Our teachers use developmentally appropriate activities — you will find no worksheets or forced activities here — based on guidelines set by NAEYC (National Association for the Education of Young Children), of which both teachers are members. Below are the guidelines we’ve extracted from the NAEYC.
- Both child-guided and teacher-guided experiences are vital to children’s development and learning. Developmentally appropriate programs provide substantial periods of time when children may select activities to pursue from among the rich choices teachers have prepared in various centers in the room. In addition to these activities, children ages 3–8 benefit from planned teacher-guided, interactive small-group and large-group experiences.
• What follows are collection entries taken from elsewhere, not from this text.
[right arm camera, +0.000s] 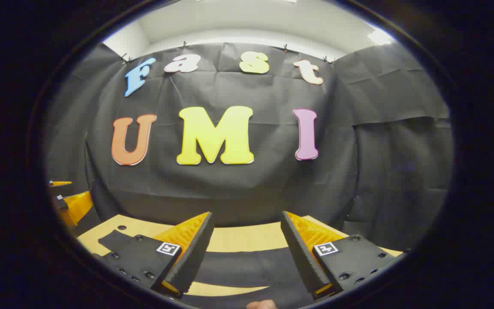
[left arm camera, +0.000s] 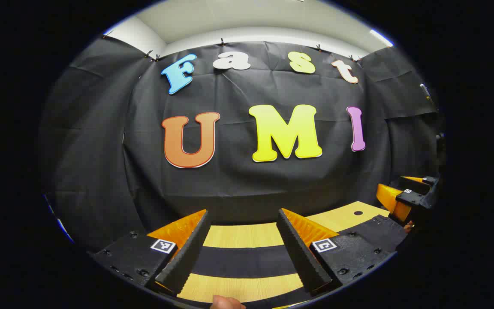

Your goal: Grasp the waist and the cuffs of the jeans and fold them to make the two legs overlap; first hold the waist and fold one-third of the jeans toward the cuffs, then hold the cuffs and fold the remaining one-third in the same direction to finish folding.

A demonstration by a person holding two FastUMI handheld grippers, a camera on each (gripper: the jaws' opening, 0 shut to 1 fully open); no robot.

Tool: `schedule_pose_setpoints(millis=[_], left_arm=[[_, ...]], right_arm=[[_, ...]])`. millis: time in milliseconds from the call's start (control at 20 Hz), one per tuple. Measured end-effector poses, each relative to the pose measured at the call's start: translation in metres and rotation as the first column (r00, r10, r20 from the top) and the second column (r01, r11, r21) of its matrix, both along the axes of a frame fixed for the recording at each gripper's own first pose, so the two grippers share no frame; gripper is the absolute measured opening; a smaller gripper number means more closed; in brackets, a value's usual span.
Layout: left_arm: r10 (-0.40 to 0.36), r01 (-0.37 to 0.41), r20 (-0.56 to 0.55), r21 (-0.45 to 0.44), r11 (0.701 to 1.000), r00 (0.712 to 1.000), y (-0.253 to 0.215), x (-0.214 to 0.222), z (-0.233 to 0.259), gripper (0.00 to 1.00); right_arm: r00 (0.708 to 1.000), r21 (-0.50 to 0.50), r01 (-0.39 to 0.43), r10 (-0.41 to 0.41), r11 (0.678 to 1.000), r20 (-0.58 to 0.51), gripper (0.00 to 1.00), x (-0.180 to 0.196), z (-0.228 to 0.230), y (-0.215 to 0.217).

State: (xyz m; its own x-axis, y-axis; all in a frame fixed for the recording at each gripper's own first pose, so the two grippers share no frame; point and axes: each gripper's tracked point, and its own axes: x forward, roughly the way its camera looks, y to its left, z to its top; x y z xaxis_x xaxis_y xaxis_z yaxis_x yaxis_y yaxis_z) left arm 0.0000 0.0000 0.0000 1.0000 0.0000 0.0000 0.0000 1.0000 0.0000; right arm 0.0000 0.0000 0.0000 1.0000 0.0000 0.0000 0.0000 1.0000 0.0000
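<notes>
The dark jeans (left arm camera: 242,262) lie flat on the wooden table (left arm camera: 242,236), crossing as a band under my left gripper (left arm camera: 243,214). It hovers open just above them, nothing between its fingers. More of the dark cloth (left arm camera: 375,227) spreads to the right, where the right gripper (left arm camera: 399,193) shows at the view's edge. In the right gripper view, the jeans (right arm camera: 238,268) also run across below my right gripper (right arm camera: 247,213), which is open and holds nothing. The left gripper (right arm camera: 69,206) appears at that view's left edge, with a corner of the jeans (right arm camera: 114,240) near it.
The black cloth wall (left arm camera: 272,184) stands close behind the table's far edge. A small round hole (left arm camera: 358,213) sits in the tabletop near the far edge, also seen as a hole (right arm camera: 121,227) in the right gripper view. A fingertip (left arm camera: 225,302) shows at the bottom.
</notes>
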Motion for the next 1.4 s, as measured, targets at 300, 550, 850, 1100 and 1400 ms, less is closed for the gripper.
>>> schedule_pose_setpoints(millis=[300,550,850,1100,1400], left_arm=[[0.014,-0.014,-0.007,-0.003,1.000,1.000,-0.006,-0.007,-0.003,0.99],[0.008,-0.008,-0.012,0.015,1.000,1.000,-0.015,-0.011,-0.005,1.00],[0.042,-0.042,-0.022,-0.001,0.999,0.999,-0.007,-0.013,-0.005,1.00],[0.053,-0.053,-0.012,0.003,0.999,0.999,-0.005,-0.014,-0.002,1.00],[0.050,-0.085,-0.190,-0.178,0.980,0.980,0.012,-0.040,-0.041,1.00]], right_arm=[[0.999,-0.034,-0.054,0.053,0.998,-0.003,0.96,-0.004,0.000,0.002],[0.998,-0.036,-0.068,0.068,0.997,-0.006,0.97,-0.002,0.000,-0.005],[0.995,-0.047,-0.098,0.098,0.994,-0.001,0.97,-0.004,0.002,-0.002],[0.993,-0.051,-0.113,0.114,0.992,0.012,0.97,-0.004,0.008,-0.001],[0.983,-0.027,-0.184,0.184,0.983,-0.006,0.97,-0.008,0.012,0.008]])
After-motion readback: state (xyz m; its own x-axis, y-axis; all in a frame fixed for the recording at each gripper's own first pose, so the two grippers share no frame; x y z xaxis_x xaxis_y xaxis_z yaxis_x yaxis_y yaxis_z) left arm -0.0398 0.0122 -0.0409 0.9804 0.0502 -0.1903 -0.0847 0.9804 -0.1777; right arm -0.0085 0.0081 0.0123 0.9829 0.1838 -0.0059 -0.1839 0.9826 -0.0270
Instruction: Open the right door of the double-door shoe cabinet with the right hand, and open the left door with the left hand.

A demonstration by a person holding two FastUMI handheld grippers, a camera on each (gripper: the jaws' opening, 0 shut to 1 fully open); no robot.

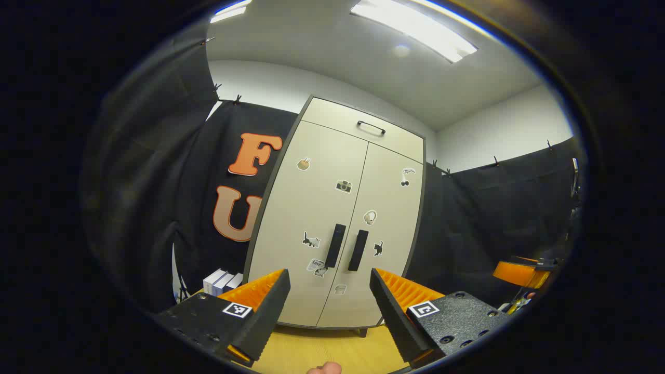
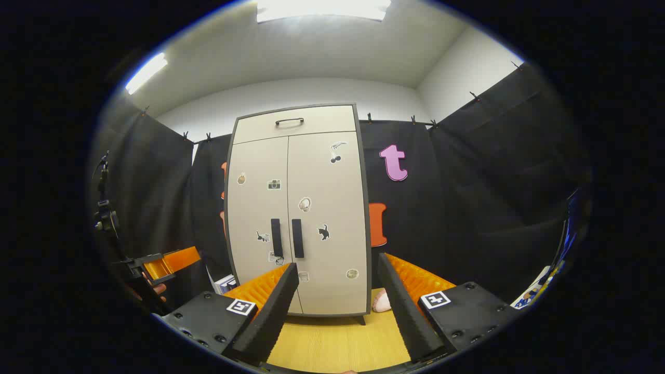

- Rather than diminishing children’s learning by reducing the time devoted to academic activities, play promotes key abilities that enable children to learn successfully. In high-level dramatic play, for example, the collaborative planning of roles and scenarios and the impulse control required to stay within the play’s constraints develop children’s self-regulation, symbolic thinking, memory, and language—capacities critical to later learning, social competence, and school success.
- Because of how they spend their time outside of school, many young children now lack the ability to play at the high level of complexity and engagement that affords so many cognitive, social, and emotional benefits. As a result, it is vital for early childhood settings to provide opportunities for sustained high-level play and for teachers to actively support children’s progress toward such play.